Failover Elasticsearch with Portworx on Kubernetes
The following instructions explain how to failover an Elasticsearch cluster with Portworx on Kubernetes.
Pod Failover
Portworx provides durable storage for the Elasticsearch pods.
If an Elasticsearch pod fails, Kubernetes will schedule a new pod on another node. The StatefulSet with Portworx as the volume reattaches to this new pod.
Perform the following instructions to simulate a failure scenario by cordoning a node so that Kubernetes does not schedule new pods on it, and delete a pod manually to simulate a failure scenario.
-
List all Elasticsearch Pod with the scheduled nodes:
kubectl -n elastic-system get pods --selector='elasticsearch.k8s.elastic.co/cluster-name=elasticsearch' -o wide
NAME READY STATUS RESTARTS AGE IP NODE NOMINATED NODE READINESS GATES
elasticsearch-es-node-0 1/1 Running 0 75m 192.168.147.138 portworx-demo-node0 <none> <none>
elasticsearch-es-node-1 1/1 Running 0 75m 192.168.45.31 portworx-demo-node4 <none> <none>
elasticsearch-es-node-2 1/1 Running 0 75m 192.168.143.10 portworx-demo-node1 <none> <none>
elasticsearch-es-node-3 1/1 Running 0 11m 192.168.148.113 portworx-demo-node2 <none> <none> -
Cordon one of the nodes, in the case
portworx-demo-node2
:kubectl cordon portworx-demo-node2
node/portworx-demo-node2 cordoned
-
Get all nodes:
kubectl get nodes
NAME STATUS ROLES AGE VERSION
portworx-demo-master Ready control-plane,master 6h20m v1.23.13
portworx-demo-node0 Ready <none> 6h20m v1.23.13
portworx-demo-node1 Ready <none> 6h20m v1.23.13
portworx-demo-node2 Ready,SchedulingDisabled <none> 6h20m v1.23.13
portworx-demo-node3 Ready <none> 6h20m v1.23.13
portworx-demo-node4 Ready <none> 6h20m v1.23.13 -
Find the Portworx volumes that are attached to the respective Elasticsearch pods.

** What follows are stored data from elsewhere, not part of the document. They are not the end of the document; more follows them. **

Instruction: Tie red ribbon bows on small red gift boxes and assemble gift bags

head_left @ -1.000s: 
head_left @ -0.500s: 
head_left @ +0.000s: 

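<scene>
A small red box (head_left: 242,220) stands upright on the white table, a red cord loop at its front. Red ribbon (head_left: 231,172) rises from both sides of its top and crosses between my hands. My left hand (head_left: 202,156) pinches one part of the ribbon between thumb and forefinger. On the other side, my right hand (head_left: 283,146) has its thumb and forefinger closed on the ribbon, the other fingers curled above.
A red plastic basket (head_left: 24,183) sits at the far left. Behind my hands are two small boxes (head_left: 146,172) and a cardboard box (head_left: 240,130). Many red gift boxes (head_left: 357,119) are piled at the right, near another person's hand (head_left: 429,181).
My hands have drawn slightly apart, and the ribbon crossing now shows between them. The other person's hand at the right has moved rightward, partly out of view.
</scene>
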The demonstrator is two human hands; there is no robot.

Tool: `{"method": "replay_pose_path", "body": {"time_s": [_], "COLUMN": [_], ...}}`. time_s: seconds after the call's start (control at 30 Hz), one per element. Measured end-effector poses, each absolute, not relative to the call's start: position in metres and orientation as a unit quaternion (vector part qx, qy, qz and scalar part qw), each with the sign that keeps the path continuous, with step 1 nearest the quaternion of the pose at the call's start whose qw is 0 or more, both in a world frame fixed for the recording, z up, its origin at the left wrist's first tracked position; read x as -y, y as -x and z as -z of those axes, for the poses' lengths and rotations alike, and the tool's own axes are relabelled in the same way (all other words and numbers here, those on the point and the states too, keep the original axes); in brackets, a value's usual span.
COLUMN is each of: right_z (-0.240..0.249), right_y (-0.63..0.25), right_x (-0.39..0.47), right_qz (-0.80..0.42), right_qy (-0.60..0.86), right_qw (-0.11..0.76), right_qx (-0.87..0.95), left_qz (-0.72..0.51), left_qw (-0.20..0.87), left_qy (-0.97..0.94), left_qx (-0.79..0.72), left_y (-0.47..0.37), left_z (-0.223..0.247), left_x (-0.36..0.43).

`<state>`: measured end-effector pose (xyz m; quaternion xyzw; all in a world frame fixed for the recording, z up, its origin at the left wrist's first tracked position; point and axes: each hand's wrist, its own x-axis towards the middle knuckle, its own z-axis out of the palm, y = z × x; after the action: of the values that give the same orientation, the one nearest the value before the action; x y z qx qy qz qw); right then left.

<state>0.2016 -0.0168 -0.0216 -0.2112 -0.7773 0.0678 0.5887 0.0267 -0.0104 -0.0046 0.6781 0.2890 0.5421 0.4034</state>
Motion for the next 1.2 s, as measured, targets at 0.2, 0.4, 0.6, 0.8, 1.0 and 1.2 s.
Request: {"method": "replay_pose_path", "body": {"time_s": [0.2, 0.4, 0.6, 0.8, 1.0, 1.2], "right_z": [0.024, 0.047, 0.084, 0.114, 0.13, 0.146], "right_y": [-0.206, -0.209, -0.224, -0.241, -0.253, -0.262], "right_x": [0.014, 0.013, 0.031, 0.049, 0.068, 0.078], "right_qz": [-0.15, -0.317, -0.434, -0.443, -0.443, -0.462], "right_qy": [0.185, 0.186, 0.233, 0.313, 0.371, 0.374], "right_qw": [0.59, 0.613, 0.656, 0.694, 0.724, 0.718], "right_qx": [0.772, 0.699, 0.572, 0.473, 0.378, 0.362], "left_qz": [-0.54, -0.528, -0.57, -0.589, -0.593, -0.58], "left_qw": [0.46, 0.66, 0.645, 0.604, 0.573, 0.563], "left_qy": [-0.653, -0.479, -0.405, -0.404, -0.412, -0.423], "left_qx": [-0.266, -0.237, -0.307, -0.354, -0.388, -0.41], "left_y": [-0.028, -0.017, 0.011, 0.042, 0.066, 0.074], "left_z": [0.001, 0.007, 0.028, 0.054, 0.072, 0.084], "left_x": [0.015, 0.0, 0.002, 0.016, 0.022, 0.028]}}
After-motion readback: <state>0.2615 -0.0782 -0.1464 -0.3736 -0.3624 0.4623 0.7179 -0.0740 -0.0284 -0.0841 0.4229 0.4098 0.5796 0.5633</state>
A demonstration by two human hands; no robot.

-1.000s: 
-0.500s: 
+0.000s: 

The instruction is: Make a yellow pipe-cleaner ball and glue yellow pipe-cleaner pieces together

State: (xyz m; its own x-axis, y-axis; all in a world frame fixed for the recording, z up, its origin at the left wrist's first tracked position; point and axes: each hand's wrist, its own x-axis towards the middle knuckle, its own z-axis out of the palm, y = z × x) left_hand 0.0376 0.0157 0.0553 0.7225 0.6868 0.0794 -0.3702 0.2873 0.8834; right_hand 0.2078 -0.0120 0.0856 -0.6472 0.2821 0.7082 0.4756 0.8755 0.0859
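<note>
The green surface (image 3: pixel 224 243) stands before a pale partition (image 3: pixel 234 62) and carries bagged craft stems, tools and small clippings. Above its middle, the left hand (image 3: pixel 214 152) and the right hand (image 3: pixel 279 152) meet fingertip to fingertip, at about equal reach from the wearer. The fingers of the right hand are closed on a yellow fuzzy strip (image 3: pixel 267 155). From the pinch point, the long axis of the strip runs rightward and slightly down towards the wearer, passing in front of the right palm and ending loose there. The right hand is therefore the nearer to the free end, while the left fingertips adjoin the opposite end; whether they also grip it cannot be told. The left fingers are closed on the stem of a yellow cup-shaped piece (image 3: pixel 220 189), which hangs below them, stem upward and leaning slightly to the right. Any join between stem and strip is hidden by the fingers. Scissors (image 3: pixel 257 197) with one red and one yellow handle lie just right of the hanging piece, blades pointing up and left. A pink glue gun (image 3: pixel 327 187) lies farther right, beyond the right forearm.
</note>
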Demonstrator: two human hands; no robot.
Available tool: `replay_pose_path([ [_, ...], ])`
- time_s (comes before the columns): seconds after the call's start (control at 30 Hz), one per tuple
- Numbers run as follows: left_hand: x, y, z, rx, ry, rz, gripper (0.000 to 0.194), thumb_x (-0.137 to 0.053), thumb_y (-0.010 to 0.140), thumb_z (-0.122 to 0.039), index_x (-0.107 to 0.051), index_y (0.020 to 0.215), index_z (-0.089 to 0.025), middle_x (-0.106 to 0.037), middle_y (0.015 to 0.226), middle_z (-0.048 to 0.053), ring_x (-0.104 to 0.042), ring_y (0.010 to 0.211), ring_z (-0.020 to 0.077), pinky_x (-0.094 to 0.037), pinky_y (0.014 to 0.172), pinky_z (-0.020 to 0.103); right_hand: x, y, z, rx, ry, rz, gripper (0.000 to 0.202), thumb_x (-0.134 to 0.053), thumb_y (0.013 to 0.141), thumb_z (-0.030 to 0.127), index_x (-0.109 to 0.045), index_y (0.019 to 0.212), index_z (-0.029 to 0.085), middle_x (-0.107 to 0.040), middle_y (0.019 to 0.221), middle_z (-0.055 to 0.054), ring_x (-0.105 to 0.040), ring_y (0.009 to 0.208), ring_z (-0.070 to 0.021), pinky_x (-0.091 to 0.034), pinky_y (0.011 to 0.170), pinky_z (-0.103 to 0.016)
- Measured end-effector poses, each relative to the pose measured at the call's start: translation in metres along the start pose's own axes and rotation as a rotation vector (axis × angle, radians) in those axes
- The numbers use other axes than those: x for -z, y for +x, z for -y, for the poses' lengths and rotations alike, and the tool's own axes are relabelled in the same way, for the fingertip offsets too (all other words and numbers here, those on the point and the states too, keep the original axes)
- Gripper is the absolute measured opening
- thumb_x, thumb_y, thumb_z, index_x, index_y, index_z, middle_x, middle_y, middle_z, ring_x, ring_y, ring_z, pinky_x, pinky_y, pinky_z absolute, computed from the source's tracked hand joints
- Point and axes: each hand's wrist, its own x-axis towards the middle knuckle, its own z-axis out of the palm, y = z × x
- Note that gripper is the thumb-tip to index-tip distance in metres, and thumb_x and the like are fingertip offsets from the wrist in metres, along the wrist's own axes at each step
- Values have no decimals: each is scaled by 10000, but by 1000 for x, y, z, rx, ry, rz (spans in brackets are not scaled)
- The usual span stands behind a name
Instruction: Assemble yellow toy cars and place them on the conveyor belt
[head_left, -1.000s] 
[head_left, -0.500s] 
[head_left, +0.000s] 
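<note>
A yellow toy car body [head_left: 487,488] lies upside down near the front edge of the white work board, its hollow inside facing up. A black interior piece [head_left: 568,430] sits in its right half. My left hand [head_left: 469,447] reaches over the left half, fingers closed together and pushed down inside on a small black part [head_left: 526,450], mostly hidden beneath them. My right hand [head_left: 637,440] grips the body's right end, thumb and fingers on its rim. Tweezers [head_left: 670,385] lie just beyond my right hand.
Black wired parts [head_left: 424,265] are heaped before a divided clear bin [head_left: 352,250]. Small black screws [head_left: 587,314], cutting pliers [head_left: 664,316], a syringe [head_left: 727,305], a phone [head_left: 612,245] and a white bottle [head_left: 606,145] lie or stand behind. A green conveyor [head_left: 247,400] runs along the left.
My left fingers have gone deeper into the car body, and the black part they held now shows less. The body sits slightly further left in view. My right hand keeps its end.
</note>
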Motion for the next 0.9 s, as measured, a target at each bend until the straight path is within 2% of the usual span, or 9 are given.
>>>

The following command returns the association between the Pods and the PVCs, showing the namespace, pod name, and the PVC:
kubectl get po -o json -n elastic-system | jq -j '.items[] | "\(.metadata.namespace), \(.metadata.name), \(.spec.volumes[].persistentVolumeClaim.claimName)\n"' | grep -v null
elastic-system, elasticsearch-es-node-0, elasticsearch-data-elasticsearch-es-node-0
elastic-system, elasticsearch-es-node-1, elasticsearch-data-elasticsearch-es-node-1
elastic-system, elasticsearch-es-node-2, elasticsearch-data-elasticsearch-es-node-2
elastic-system, elasticsearch-es-node-3, elasticsearch-data-elasticsearch-es-node-3 -
Simulate a failure scenario by deleting the pod running on node
portworx-demo-node2
:kubectl -n elastic-system delete po/elasticsearch-es-node-3
pod "elasticsearch-es-node-3" deleted
-
Watch the pods:
kubectl -n elastic-system get pods --selector='elasticsearch.k8s.elastic.co/cluster-name=elasticsearch' -o wide
NAME READY STATUS RESTARTS AGE IP NODE NOMINATED NODE READINESS GATES
elasticsearch-es-node-0 1/1 Running 0 85m 192.168.147.138 portworx-demo-node0 <none> <none>
elasticsearch-es-node-1 1/1 Running 0 85m 192.168.45.31 portworx-demo-node4 <none> <none>
elasticsearch-es-node-2 1/1 Running 0 85m 192.168.143.10 portworx-demo-node1 <none> <none>
elasticsearch-es-node-3 1/1 Running 0 3m 192.168.143.11 portworx-demo-node1 <none> <none> -
Verify that the same volume has been attached back to the pod which was scheduled post failover.
kubectl get po -o json -n elastic-system | jq -j '.items[] | "\(.metadata.namespace), \(.metadata.name), \(.spec.volumes[].persistentVolumeClaim.claimName)\n"' | grep -v null
elastic-system, elasticsearch-es-node-0, elasticsearch-data-elasticsearch-es-node-0
elastic-system, elasticsearch-es-node-1, elasticsearch-data-elasticsearch-es-node-1
elastic-system, elasticsearch-es-node-2, elasticsearch-data-elasticsearch-es-node-2
elastic-system, elasticsearch-es-node-3, elasticsearch-data-elasticsearch-es-node-3
Node Failover
A StatefulSet can have an unreachable node for various reasons, such as:
- The node is down for maintenance.
- The node is down unexpectedly.
- There has been a network partition.
Kubernetes has no way to determine the cause, so it will not schedule the StatefulSet, and the pods running on those nodes will enter the Terminating
or Unknown
state after a timeout. If there's a network partition, when the partition heals, Kubernetes will complete the deletion of the Pod and remove it from the API server. It will then schedule a new pod to honor the replication requirements mentioned in the Podspec. For further information, see StatefulSet Pod Deletion in the Kubernetes documentation.
Decomissioning a Kubernetes node deletes the node object form the APIServer. Before that, you need to decomission your Portworx node from the cluster. To do this, follow the steps mentioned in Decommision a Portworx node. Once done, delete the Kubernetes node if you want to delete it permanently.